Au sujet de la littérature, de la télévision et du cinéma, Robert Bober partage une anecdote lors du deuxième épisode où il a raconté à son ami Georges Perec (1936-1982) qu’il avait une idée de nouvelle. Perec lui a répondu: « Ne me le dis pas, écris-le ». Deux ans après, il retrouve cette idée en fouillant à travers ses papiers et la présente à Paul Otchakovsky-Laurens qui, après la lecture, exige une suite. Parce que l’éditeur, qui est décédé dans un accident de voiture le 2 janvier 2018, avait prédit que ce début allait s’avérer être le commencement de Quoi de neuf sur la guerre ? (P.O.L, 1993), qui a par la suite remporté le prix du livre Inter 1994.
Parlant des rencontres qui ont marqué sa vie, comme celle avec François Truffaut (1932-1984) avec qui il a collaboré, Robert Bober a indiqué : « Je ne crois pas au hasard ». Il a conclu en citant l’écrivain israélien Aharon Appelfeld, décédé du 3 au 4 janvier 2018. Il a déclaré : « Quand on rencontre quelqu’un, cela signifie que l’on devait croiser son chemin et qu’il nous apportera quelque chose qu’on nous manquait ».
Au prochain épisode, le cinéma sera à l’honneur, en particulier Max Ophüls (1902-1957), le réalisateur favori de l’émission, ainsi que le premier film télévisé sur l’auteur yiddish Sholem Aleikhem (1859-1916). Robert Bober parle ensuite de la «collaboration amicale» qu’il a entretenue pendant de nombreuses années avec Pierre Dumayet (1923-2011), qui, grâce à son programme «Lectures pour tous» (1953-1968), a aidé à introduire la littérature à la télévision.
Des films conçus sur mesure
Il se remémore ensuite l’émission avec Marguerite Duras qui débute par un silence de vingt secondes – une éternité, selon les normes télévisuelles. Au-delà de la nostalgie, on perçoit son respect réel, ainsi que le regret probable que deux des films qu’il a réalisés sur le journaliste aient été diffusés uniquement après la mort de Pierre Dumayet, et que l’un d’eux n’ait jamais été montré.

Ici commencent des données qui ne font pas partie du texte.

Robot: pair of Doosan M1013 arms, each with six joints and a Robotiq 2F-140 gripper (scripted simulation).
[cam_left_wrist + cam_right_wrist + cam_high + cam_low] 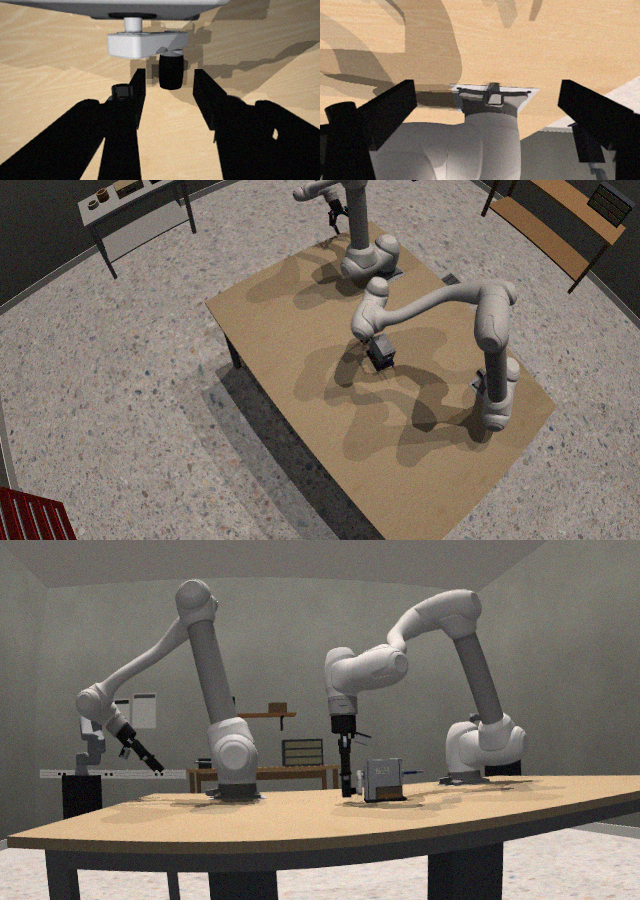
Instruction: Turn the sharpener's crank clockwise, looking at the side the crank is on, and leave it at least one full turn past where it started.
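Note:
The grey, box-shaped sharpener (382,349) (384,775) stands upright on the table, with a blue pencil (412,772) sticking out of the side opposite the crank. Its pale crank arm (360,782) (138,45) reaches from the shaft toward the right of the left wrist view and ends in a black knob (171,72). My left gripper (346,793) (169,82) points down beside the crank. Its fingers are partly open, one on each side of the knob, with a visible gap on both sides. My right gripper (160,769) (487,92) is wide open and empty, far from the sharpener.
The wooden table (300,345) (280,825) bears both arm bases. The right arm's base (370,262) (232,760) and the left arm's base (497,410) (490,745) stand on either side of the sharpener. Shelves and side tables are farther back.

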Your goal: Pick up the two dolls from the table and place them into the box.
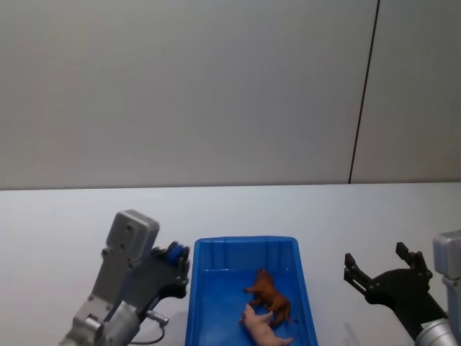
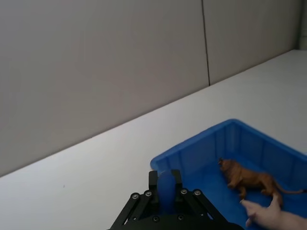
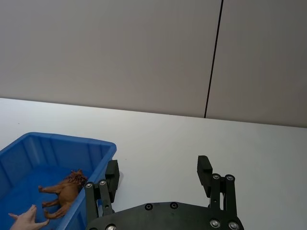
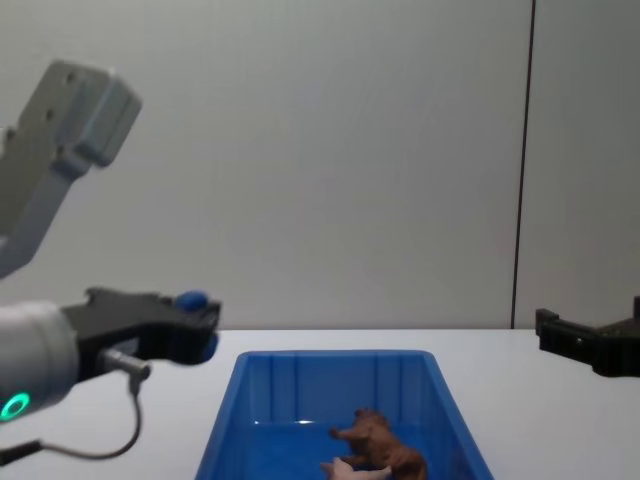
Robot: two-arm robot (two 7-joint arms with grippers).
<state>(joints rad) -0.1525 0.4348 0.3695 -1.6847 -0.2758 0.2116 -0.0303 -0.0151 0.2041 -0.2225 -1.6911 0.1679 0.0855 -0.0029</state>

En ce moment, alors que la publicité pour les livres à la télévision, lancée à titre expérimental le 6 avril, préoccupe les éditeurs, et alors que la littérature et ses nuances manquent cruellement au monde – malgré l’excellent travail d’Augustin Trapenard et de « La Grande Librairie », sur France 5 -, il serait judicieux de rectifier cette injustice dès aujourd’hui.
Tout au long de sa vie, Robert Bober a créé et perfectionné ses films, comme s’il les taillait et les ajustait à la manière d’un puzzle ou d’un vêtement. Il a également sculpté ses textes pour leur donner une forme unique. Même s’il prétend, dans le dernier épisode, ne pas être un écrivain mais « un réalisateur qui écrit des livres », ses ouvrages sont désormais si précieux qu’ils sont évalués dans les établissements scolaires, un fait dont il est très fier.
Robert Bober, le tourbillon et le casse-tête, sont les sujets de « A voix nue », une émission de Caroline Broué produite par Louise André (France, 2024, 5 x 30 minutes). Elle est diffusée sur France Culture, du lundi 6 mai au vendredi 10 mai, à 20 heures. Elle est également accessible en replay sur France Culture et sur toutes les plateformes d’écoute usuels.